What is being asked: In the listing below, locate the line containing "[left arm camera" and the line containing "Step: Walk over". Output both of them and every line between, exactly as written, and nothing more.

Given data:
::::

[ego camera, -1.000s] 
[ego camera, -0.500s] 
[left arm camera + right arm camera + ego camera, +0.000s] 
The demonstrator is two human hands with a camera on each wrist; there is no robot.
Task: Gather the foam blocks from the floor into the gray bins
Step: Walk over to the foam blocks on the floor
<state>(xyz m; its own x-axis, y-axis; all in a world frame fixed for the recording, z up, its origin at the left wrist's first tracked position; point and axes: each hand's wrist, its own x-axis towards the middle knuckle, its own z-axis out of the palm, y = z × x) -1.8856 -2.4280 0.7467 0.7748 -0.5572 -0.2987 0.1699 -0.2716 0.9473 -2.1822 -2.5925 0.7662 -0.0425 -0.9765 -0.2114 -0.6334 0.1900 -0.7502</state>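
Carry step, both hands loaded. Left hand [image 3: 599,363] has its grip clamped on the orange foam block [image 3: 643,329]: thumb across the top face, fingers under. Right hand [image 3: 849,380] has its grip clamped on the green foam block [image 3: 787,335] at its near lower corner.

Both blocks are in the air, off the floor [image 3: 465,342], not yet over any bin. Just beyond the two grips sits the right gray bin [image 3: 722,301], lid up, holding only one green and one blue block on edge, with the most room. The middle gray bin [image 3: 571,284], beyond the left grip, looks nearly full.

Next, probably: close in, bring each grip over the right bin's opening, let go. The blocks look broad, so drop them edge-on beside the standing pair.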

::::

Exercise solution:
[left arm camera + right arm camera + ego camera, +0.000s] 
The demonstrator is two human hands with a camera on each wrist; there is no robot.
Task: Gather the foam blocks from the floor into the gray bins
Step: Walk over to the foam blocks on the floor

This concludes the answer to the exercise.